Fuck Bookstagram – Le Manifeste
C’est une question qui n’est jamais posée mais qui flotte partout, tenace, en tout temps, en tout lieu, en toute occasion. “T’es qui, toi ?”, avec ce mot, ce “toi” prononcé comme s’il sentait mauvais. C’est pourtant de nos bouches qu’il sort, qu’il y a habité, qu’il y a muri et qui tombe du coin de nos lèvres à cause d’un autre. Un autre qui nous juge, pire, qui risque de nous juger et de nous retirer le peu de respect que l’on se prête. Alors, à l’attaque. Voici que l’on se met à compter, tout pareil, le nombre de zéros, le nombre de like, le nombre de follow. C’est un putain de cirque à la frontière du seum et de l’aigreur. Nous sommes un portrait en négatif, la somme des frustrations. C’est l’ère du vide, la glorification du rien. On préfère applaudir la photo d’un livre photoshopé plutôt que de valoriser le travail caché derrière. #bookstagram est un tueur de masse.
On met en avant des publications fantômes, cadavres pourrissants d’une pensée qui n’a jamais existé. On glorifie la vacuité comme si c’était une vertu cardinale : ce n’est qu’un néant intellectuel où le reflet prime sur la profondeur. La mise en scène est millimétrique : le livre-accessoire, abandonné entre tasses vintage, plantes grasses inoffensives et coussins subtilement froissés. Un autel dressé à la médiocrité triomphante. Et les voilà, ces maisons d’édition et leurs écuries d’auteurs en laisse, qui se vautrent dans cette mascarade, distribuant leurs petits cœurs numériques comme des indulgences à cette farce culturelle. Ils jubilent en silence devant ce rien qui arrange tout le monde, cette absence totale de pensée critique qui pourrait faire tache sur le vernis immaculé de leur storytelling corporate. Les plus dociles viennent même commenter le vide par un vide encore plus sidéral, applaudissant le néant comme si c’était du Proust. #TousComplices du meurtre silencieux de la littérature. La littérature a perdu son pouvoir de persuasion. La littérature est devenue une distraction.

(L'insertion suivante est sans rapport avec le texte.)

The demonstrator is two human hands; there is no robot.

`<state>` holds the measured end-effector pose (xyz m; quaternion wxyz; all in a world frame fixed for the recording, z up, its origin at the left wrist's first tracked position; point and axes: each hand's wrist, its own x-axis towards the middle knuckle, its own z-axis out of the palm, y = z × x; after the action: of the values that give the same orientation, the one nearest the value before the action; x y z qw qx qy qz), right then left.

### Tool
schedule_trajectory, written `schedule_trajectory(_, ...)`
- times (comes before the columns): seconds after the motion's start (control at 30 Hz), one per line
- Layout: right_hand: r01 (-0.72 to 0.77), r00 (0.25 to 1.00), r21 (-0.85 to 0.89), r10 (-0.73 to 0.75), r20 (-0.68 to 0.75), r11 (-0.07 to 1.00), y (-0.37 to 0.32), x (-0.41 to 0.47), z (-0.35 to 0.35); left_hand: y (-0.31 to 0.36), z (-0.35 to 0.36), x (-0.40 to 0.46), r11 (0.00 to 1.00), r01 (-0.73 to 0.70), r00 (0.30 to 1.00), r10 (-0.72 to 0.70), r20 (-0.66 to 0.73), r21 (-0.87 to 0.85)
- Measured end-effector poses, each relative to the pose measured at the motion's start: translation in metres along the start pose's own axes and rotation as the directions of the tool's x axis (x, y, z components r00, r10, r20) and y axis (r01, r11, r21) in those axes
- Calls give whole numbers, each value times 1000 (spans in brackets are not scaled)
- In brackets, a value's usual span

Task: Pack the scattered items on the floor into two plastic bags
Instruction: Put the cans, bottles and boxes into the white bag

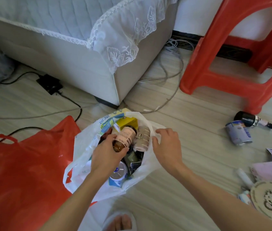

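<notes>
Left hand (106, 153) gripping brown bottle (123, 137) inside white bag (82, 147) — right hand (167, 144) pinching its rim

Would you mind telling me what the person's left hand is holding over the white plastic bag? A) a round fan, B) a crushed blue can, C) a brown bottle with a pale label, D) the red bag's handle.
C: the left hand grips a brown bottle with a pale label above the open white plastic bag, while the right hand holds the bag's rim.
</notes>
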<state>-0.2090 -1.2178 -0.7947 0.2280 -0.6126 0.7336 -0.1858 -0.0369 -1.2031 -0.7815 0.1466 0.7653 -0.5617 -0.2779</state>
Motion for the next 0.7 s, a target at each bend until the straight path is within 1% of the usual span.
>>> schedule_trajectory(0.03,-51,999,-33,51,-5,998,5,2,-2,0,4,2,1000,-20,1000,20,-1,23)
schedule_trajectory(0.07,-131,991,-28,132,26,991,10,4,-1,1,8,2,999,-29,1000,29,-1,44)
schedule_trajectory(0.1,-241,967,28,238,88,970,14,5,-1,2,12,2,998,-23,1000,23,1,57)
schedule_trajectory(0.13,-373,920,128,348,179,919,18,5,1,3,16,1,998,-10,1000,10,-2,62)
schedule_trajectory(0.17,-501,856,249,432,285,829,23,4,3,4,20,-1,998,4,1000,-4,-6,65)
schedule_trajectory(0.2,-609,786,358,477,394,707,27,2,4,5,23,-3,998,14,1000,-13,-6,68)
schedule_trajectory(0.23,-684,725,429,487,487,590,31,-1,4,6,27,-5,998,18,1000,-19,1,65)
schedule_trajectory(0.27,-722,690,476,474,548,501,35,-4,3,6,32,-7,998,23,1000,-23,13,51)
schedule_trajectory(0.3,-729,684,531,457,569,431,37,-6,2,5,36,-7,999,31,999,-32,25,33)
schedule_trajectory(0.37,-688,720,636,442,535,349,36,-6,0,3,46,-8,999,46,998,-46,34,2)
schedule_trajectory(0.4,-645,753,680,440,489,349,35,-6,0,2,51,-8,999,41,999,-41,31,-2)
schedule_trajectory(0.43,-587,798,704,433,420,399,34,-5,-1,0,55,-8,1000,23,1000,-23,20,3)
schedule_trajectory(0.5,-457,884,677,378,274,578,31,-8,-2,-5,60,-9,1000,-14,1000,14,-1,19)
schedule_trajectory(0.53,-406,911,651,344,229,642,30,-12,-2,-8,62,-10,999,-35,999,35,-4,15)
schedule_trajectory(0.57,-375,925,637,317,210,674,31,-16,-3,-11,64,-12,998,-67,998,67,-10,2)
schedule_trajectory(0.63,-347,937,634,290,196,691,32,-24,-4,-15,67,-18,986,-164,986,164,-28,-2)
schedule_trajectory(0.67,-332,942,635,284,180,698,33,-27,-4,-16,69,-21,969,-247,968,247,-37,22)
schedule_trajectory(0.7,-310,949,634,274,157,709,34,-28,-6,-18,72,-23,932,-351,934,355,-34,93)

Ici, vous ne trouverez pas de jolies photos sépia-pastels-couleurs-chaudes – délicats cercueils esthétiques – ni d’origami alambiqué, encore moins de pétales de fleurs éparpillés comme autant de confettis sur la tombe d’une fête qui n’aura jamais lieu.
Ici, vous ne trouverez pas un copié-collé des quatrième de couverture ou du dossier de presse, régurgité par des bouches qui n’ont jamais goûté la saveur d’une phrase qui change une vie.
Ici, vous n’entendrez pas : “Ce livre a l’air passionnant, qu’en pensez-vous ?” comme un os lancé sans vergogne au Dieu algorithmique du commentaire, prière absconse et vide à la divinité du trafic numérique.
Ici, les livres sont sales, cornés, mal en point, ils portent les stigmates de l’amour véritable, les annotations en marge qui hurlent “j’ai vécu ces pages”. Ils sont blessés parce qu’ils ont été lus, cicatrisés parce qu’ils ont été aimés, défigurés parce qu’ils sont partagés.
Ici, on vous parle des livres, en vrai, sans filtre, sans posture, dans leur splendeur rugueuse et leur vérité nue.
La guerre est déclarée : #FuckBookstagram et leurs milices du Rien.